> **WORK TO COMPLETE**: Filter the data for lines with the word "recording" and copy those lines.

> **DATA SHOWN**:
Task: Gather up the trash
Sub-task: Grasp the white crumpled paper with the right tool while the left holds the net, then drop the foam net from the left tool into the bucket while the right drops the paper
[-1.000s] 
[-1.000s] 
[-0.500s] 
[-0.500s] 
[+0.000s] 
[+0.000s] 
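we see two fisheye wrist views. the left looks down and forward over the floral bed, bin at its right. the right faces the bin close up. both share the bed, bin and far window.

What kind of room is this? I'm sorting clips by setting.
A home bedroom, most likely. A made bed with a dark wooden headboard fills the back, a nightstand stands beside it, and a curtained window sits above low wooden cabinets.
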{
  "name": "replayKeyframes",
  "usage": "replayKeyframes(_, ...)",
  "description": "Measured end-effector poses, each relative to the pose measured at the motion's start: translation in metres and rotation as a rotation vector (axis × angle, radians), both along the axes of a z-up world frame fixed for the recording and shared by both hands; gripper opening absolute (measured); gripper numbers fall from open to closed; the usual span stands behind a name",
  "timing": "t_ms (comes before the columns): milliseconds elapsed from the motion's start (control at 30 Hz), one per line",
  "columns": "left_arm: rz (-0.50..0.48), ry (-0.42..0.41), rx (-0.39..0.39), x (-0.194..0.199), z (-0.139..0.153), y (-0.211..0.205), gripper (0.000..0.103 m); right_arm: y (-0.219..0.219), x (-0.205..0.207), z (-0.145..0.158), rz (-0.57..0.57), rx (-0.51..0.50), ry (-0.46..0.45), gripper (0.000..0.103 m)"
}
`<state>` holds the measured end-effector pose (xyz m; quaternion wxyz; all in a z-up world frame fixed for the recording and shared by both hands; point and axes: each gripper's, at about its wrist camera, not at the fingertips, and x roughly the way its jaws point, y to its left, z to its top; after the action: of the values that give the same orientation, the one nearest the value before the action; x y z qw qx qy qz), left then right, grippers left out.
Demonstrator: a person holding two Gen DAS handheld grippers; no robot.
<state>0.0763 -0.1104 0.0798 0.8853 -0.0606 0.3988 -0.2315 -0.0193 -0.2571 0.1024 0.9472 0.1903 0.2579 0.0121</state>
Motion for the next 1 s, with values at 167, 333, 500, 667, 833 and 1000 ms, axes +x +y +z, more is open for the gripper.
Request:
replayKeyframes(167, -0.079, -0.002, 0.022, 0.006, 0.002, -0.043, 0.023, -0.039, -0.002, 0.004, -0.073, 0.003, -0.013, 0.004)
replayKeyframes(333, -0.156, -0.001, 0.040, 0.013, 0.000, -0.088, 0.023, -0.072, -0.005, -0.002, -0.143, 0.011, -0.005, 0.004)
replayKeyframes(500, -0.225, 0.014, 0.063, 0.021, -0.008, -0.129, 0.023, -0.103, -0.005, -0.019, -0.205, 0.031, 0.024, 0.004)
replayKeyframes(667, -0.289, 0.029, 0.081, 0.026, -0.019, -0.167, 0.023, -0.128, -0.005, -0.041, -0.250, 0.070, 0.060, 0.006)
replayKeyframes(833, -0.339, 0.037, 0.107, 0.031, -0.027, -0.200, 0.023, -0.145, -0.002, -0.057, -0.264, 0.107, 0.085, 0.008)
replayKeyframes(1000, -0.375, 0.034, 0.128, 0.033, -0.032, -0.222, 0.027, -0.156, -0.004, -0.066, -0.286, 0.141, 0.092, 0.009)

> **RESULT**:
  "description": "Measured end-effector poses, each relative to the pose measured at the motion's start: translation in metres and rotation as a rotation vector (axis × angle, radians), both along the axes of a z-up world frame fixed for the recording and shared by both hands; gripper opening absolute (measured); gripper numbers fall from open to closed; the usual span stands behind a name",
`<state>` holds the measured end-effector pose (xyz m; quaternion wxyz; all in a z-up world frame fixed for the recording and shared by both hands; point and axes: each gripper's, at about its wrist camera, not at the fingertips, and x roughly the way its jaws point, y to its left, z to its top; after the action: of the values that give the same orientation, the one nearest the value before the action; x y z qw qx qy qz), left then right, grippers left out.

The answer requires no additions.